Точно также заставит вас Уэллс поверить в «Остров д-ра Моро» — в ученого хирурга, искусными операциями превращающего зверей в людей; заставит поверить в спящего, проснувшегося через 100 лет; Заставит поверить в «кэйворит» — вещество, заслоняющее от земного притяжения, и в то, что на кэйворитовом аппарате — это уже ясно — можно отлично прокатиться на луну; заставит поверить в изобретение «Гераклеофорбии», питание которой до гигантских размеров увеличивает рост человека, растений и животных; заставит поверить в возможность путешествия не только в пространстве, но и во времени; заставит поверить в войну с марсианами, в страну слепых, в новейший ускоритель, в приключения м-ра Платнера с четвертым измерением, заставит поверить, что любая из его фантазий — вовсе не фантазия, а действительность, если не сегодняшнего — то завтрашнего дня.

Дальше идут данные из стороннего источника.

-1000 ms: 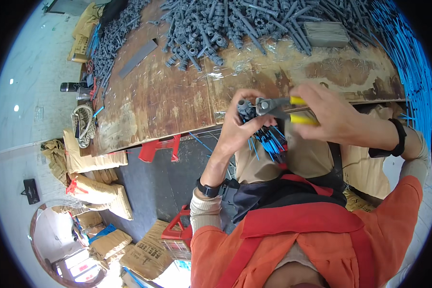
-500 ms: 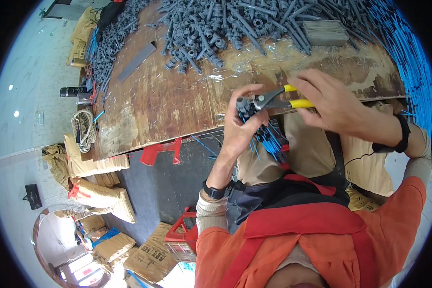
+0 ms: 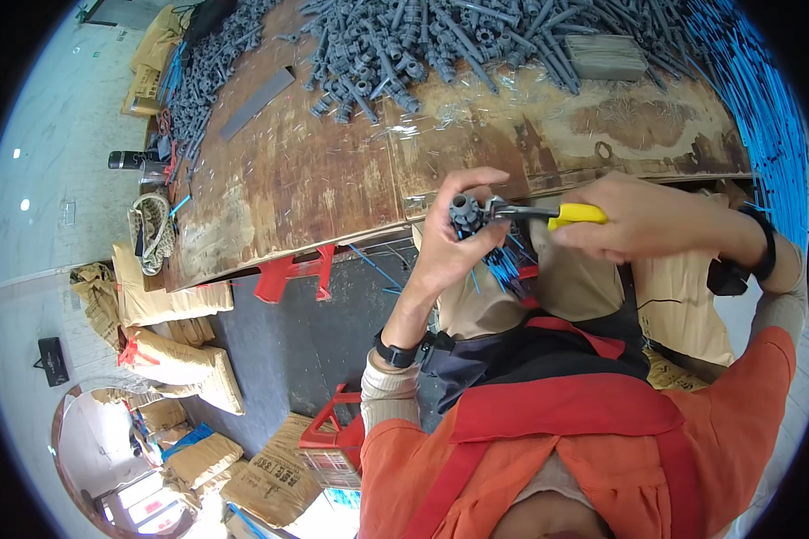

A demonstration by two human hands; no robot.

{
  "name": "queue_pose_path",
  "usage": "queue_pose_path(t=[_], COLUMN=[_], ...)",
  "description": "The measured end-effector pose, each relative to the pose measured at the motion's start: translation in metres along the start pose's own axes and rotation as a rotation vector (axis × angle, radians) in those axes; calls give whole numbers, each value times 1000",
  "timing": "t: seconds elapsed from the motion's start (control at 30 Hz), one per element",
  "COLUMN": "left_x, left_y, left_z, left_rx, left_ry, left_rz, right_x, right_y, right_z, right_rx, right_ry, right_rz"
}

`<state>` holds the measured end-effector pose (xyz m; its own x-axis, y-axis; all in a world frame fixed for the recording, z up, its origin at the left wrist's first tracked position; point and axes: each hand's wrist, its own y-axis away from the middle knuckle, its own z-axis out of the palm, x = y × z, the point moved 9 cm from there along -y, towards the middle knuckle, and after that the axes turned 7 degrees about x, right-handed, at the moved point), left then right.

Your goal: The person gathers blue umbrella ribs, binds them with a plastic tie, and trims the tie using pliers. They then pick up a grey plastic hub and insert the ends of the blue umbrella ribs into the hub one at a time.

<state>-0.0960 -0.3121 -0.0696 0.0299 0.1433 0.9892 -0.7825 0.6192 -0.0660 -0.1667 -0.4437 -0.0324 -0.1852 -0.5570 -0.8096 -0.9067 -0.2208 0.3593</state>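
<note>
Holding a grey part [image 3: 464,208] upright, the left hand [image 3: 445,242] curls its fingers and thumb around it near the table's front edge, above the person's lap. The right hand [image 3: 622,220] is clamped on the yellow handles of the pliers [image 3: 535,213], whose metal jaws meet the part's right side — whether they have closed on it cannot be told.

Dark printed characters run across a brown sack [image 3: 274,472] at lower left, too small and bent to read.

The left hand covers the lower half of the part, so it cannot be told how the part joins the blue rods [image 3: 503,267] that come out below the thumb. Motion blurs the right hand, and its fingers hide most of the handles. The grey pile [image 3: 404,45] is cut off by the upper rim, the blue bundle [image 3: 777,135] by the right.

Beyond the hands, a stretch of the table [image 3: 306,180] strewn with thin pale slivers reaches back to the pile and a grey block [image 3: 605,57]. Left of the lap, dark floor [image 3: 274,350] extends between the table edge and a red stool [image 3: 333,431] — well apart from the pliers.
</note>
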Motion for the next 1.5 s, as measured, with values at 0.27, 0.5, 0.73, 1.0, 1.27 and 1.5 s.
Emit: queue_pose_path(t=[0.27, 0.5, 0.73, 1.0, 1.27, 1.5], left_x=[6, -2, 0, 6, -5, 8], left_y=[8, 9, 11, 11, 11, 15], left_z=[1, 3, 8, 11, -17, -15], left_rx=[-117, -145, -164, -151, -16, 34], left_ry=[-64, 6, 13, -45, 249, 116], left_rz=[70, -7, -12, -23, 35, 33], right_x=[14, -13, -16, -46, -4, -17], right_y=[10, 17, 27, 28, 26, 17], right_z=[43, 20, 27, -12, 16, 17], right_rx=[-41, -170, -282, -124, 107, 293], right_ry=[-362, -224, -182, 533, -74, 149], right_rz=[108, 115, 321, 76, 113, -346])
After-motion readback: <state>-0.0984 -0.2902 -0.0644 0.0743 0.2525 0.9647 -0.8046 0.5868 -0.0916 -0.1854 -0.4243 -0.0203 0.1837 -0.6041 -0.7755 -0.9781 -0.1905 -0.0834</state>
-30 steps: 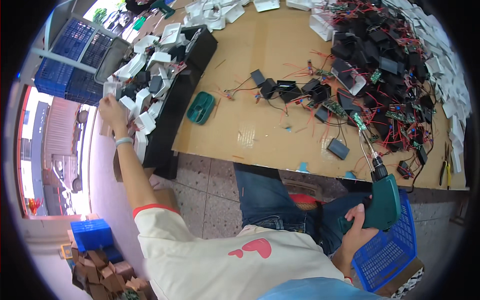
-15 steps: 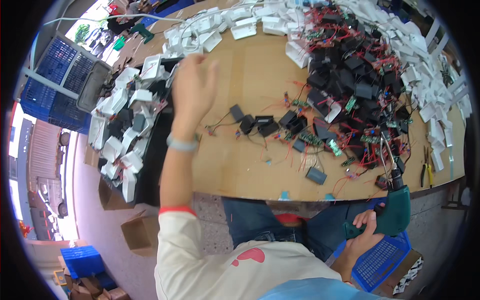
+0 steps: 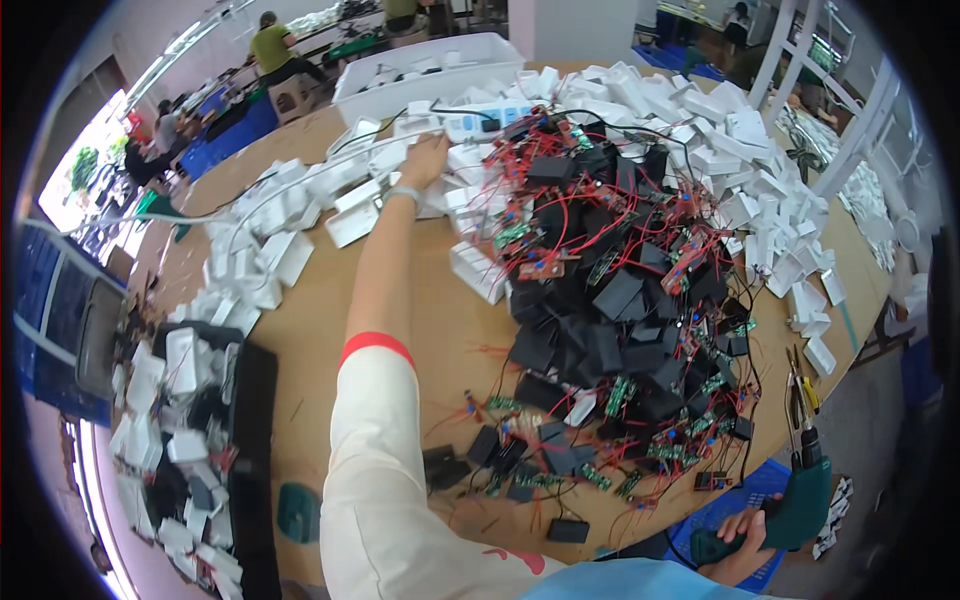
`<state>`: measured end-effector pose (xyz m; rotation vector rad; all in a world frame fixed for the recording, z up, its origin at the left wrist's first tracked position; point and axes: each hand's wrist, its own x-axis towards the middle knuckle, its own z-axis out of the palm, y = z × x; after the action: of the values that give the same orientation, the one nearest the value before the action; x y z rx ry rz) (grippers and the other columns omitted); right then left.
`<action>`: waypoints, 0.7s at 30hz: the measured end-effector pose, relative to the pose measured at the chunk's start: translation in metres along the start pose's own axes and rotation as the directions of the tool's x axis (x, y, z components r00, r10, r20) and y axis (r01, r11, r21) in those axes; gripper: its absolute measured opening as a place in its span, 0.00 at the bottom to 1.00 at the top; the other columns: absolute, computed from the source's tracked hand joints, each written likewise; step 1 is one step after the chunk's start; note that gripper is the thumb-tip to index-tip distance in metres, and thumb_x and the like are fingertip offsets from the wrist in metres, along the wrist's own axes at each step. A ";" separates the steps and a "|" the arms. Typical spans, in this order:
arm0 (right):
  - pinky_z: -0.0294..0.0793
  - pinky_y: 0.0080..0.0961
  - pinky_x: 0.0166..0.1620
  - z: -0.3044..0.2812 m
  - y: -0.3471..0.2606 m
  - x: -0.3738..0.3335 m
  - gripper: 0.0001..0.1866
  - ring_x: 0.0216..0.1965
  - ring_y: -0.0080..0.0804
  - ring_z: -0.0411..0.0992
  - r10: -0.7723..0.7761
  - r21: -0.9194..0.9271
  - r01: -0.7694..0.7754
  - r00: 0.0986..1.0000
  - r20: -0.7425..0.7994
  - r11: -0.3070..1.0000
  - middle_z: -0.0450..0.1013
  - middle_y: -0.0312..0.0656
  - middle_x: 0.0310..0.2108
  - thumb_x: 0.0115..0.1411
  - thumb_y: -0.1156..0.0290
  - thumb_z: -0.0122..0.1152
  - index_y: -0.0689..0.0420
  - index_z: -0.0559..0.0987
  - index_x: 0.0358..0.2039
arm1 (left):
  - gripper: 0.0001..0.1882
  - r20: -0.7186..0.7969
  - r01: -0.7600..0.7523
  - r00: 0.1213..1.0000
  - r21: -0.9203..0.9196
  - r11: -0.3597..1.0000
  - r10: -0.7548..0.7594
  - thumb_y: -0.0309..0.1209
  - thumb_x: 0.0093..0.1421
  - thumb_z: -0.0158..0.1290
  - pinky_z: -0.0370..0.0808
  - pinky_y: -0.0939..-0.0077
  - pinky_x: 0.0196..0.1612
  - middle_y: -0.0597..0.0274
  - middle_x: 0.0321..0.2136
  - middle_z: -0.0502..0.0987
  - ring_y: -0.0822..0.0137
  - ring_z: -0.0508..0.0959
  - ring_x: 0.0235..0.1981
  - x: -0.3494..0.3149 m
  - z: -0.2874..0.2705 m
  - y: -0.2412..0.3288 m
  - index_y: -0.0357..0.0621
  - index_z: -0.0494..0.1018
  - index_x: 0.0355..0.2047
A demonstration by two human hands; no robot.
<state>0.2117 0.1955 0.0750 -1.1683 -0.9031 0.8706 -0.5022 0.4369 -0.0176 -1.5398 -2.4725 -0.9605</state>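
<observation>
My left arm stretches far across the table, and my left hand (image 3: 428,158) is closed on a white plastic case (image 3: 432,203) among the heap at the back; its fingertips are partly hidden. Low at the right, my right hand (image 3: 740,540) is wrapped around the handle of a green soldering gun (image 3: 800,507), its metal tip pointing up and away. A large pile of black boxes (image 3: 620,300) with red wires and green circuit boards (image 3: 620,397) fills the middle and right of the table.
White cases (image 3: 745,130) spread along the back and right. A black bin (image 3: 258,430) holding more cases stands at the left, near a teal dish (image 3: 298,512). Yellow-handled pliers (image 3: 809,393) lie at the right edge. A white power strip (image 3: 490,120) and large white tub (image 3: 430,75) stand at the back.
My left hand has moved from beside the black bin to the white cases at the back. The view has tilted up and shifted. My right hand still holds the soldering gun.
</observation>
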 end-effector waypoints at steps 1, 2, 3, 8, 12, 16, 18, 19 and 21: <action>0.61 0.23 0.25 -0.002 0.004 0.003 0.21 0.20 0.20 0.57 -0.019 -0.019 0.019 0.999 -0.032 1.000 0.58 0.33 0.23 0.67 0.67 0.59 0.63 0.68 0.56 | 0.27 0.019 -0.025 0.999 -0.011 1.000 0.025 0.47 0.70 0.35 0.61 0.52 0.66 0.43 0.57 0.74 0.44 0.69 0.61 0.006 0.009 0.017 0.47 0.76 0.56; 0.61 0.23 0.25 0.003 0.004 0.004 0.21 0.20 0.20 0.57 -0.012 -0.032 0.011 0.999 -0.046 0.999 0.58 0.33 0.23 0.67 0.67 0.59 0.63 0.68 0.56 | 0.27 0.031 -0.045 0.998 -0.040 0.998 0.046 0.46 0.69 0.36 0.61 0.53 0.67 0.43 0.58 0.73 0.45 0.69 0.62 0.003 0.005 0.025 0.48 0.76 0.57; 0.61 0.23 0.25 0.009 0.000 0.004 0.20 0.21 0.20 0.57 -0.011 -0.041 0.009 0.999 -0.042 0.999 0.58 0.33 0.23 0.67 0.68 0.58 0.63 0.69 0.56 | 0.26 0.043 -0.051 0.998 -0.064 0.997 0.054 0.46 0.69 0.37 0.61 0.54 0.67 0.43 0.59 0.73 0.45 0.69 0.62 -0.005 -0.007 0.030 0.48 0.76 0.57; 0.61 0.22 0.28 0.018 -0.001 0.011 0.20 0.22 0.19 0.56 0.016 -0.005 -0.016 1.000 0.022 1.000 0.56 0.32 0.23 0.68 0.69 0.57 0.63 0.69 0.57 | 0.26 0.126 -0.086 0.986 -0.185 0.979 0.110 0.45 0.68 0.43 0.64 0.64 0.65 0.47 0.60 0.72 0.49 0.70 0.61 -0.016 -0.041 0.051 0.48 0.73 0.61; 0.61 0.21 0.25 0.016 0.001 0.012 0.17 0.21 0.20 0.57 0.003 -0.002 -0.003 1.000 -0.016 1.000 0.58 0.33 0.23 0.68 0.71 0.54 0.65 0.68 0.54 | 0.29 0.413 0.184 0.911 -0.384 0.905 -0.010 0.47 0.70 0.42 0.63 0.67 0.65 0.52 0.61 0.71 0.58 0.70 0.61 -0.049 -0.066 0.084 0.46 0.67 0.65; 0.61 0.19 0.26 0.011 -0.001 0.011 0.19 0.21 0.19 0.57 -0.019 0.036 0.018 1.000 0.013 0.999 0.58 0.33 0.24 0.68 0.72 0.54 0.65 0.67 0.56 | 0.30 0.376 0.281 0.922 -0.487 0.827 -0.092 0.49 0.72 0.38 0.63 0.66 0.64 0.52 0.65 0.68 0.58 0.68 0.62 -0.076 -0.069 0.096 0.43 0.67 0.65; 0.61 0.19 0.26 0.008 -0.001 0.008 0.19 0.21 0.19 0.57 -0.004 0.048 0.002 1.000 0.030 0.999 0.58 0.33 0.24 0.68 0.72 0.54 0.65 0.68 0.56 | 0.30 0.346 0.261 0.934 -0.481 0.837 -0.093 0.49 0.72 0.37 0.63 0.66 0.64 0.52 0.65 0.68 0.57 0.68 0.63 -0.089 -0.079 0.095 0.44 0.67 0.65; 0.61 0.19 0.26 0.007 -0.001 0.007 0.19 0.21 0.18 0.57 0.006 0.062 -0.009 0.999 0.049 0.998 0.58 0.33 0.24 0.68 0.72 0.53 0.65 0.68 0.56 | 0.31 0.394 0.271 0.914 -0.419 0.867 -0.095 0.51 0.72 0.36 0.64 0.65 0.64 0.52 0.66 0.66 0.57 0.67 0.63 -0.095 -0.087 0.091 0.46 0.65 0.66; 0.61 0.19 0.27 0.003 -0.003 0.006 0.19 0.22 0.18 0.57 0.014 0.090 -0.020 0.997 0.071 0.996 0.58 0.33 0.24 0.68 0.71 0.54 0.65 0.68 0.56 | 0.32 0.502 0.278 0.859 -0.293 0.915 -0.100 0.54 0.74 0.32 0.65 0.64 0.63 0.51 0.68 0.63 0.55 0.66 0.65 -0.111 -0.101 0.103 0.50 0.62 0.69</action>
<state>0.2114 0.2018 0.0794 -1.0739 -0.9030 0.9623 -0.3873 0.3258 0.0701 -1.8556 -2.9706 -1.2501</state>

Да и как, правда, в наше время — время самых невероятных, самых неправдоподобных научных чудес — как можно в наше время сказать: то или это невозможно? Тридцать лет назад смеялись бы над человеком, который бы всерьез стал говорить о том, что можно перелететь из Лондона в Париж, из Парижа в Рим, из Нью-Йорка в Австралию. Тридцать лет назад можно было только в сказке читать о том, о чем мы читаем сегодня в газетах: о беспроволочном телефоне, о том, что в Лондоне говорят в какую-то трубку, а в Нью-Йорке слышно каждое слово. Тридцать лет назад никто не поверил бы, что можно видеть через непрозрачные предметы, а сегодня любой гимназист знает о рентгеновских лучах. И кто знает, может быть, еще через тридцать лет — через десять — через пять — мы также равнодушно будем смотреть на машину, отправляющуюся на луну, как теперь смотрим на аэроплан, чернеющий в небе чуть заметной точкой.
Уэллсовская фантастика — это фантастика, может быть, только для сегодня, а завтра она уже станет бытом. Мы можем сказать это тем увереннее, что многие из фантазий Уэллса — уже воплотились, потому что у Уэллса есть странный дар прозорливости, странный дар видеть будущее сквозь непрозрачную завесу нынешнего дня. Впрочем, это неверно: странного здесь не более, чем в дифференциальном уравнении, позволяющем нам заранее сказать, куда упадет выпущенный с такой-то скоростью снаряд; странного здесь не более, чем в прозорливости астронома, предсказывающего, что затмение солнца будет такого-то числа в таком-то часу. Здесь не мистика, а логика, но только логика более дерзкая, более дальнобойная, чем обычно.
Перенесемся в старый Лондон — в Лондон лет 25 назад. Как будто недавно, но эти 25 лет — век: так непохоже на теперешнее. По улицам мирно плетутся кэбы; на высоких козлах сзади — важные, в цилиндрах, с длинными бичами кучера. Цокая по камню копытами, громыхают конные омнибусы. В небе лениво помахивает крыльями галка, в небе — никаких туч: благословенное царствование Виктории, в мире все прочно осело и твердеет, твердеет, твердеет, никогда больше не будет никаких войн, революций, катастроф… И только может быть один Уэллс сквозь все это тихое и мирное житие уже тогда видел сегодняшний буйный, сумасшедше-стремительный день.
В ту пору, когда еще еле ползали первые автомобили, когда они существовали еще для того только, чтобы потешать уличных мальчишек — Уэллс в книге «Прозрения» уже точно описывал теперешнюю быстро мчащуюся лондонскую улицу, полную такси, автобусов, моторных грузовиков, — улицу, где увидеть лошадь также мало шансов, как на нынешней петербургской улице — увидеть господина в цилиндре.
И в небе — Уэллс видел совсем другое. Об аэропланах тогда мечтали только разве самые отпетые фантасты. Где-то в Америке по рельсам еще неуклюже разбегался предок теперешнего аэроплана — машина Хирама Максима. А Уэллс в романе «Спящий пробуждается» уже слышал высоко и небе жужжание аэропланов, пассажирских и боевых, уже видел бои аэропланных эскадрилий, рассеянные повсюду аэропланные пристани.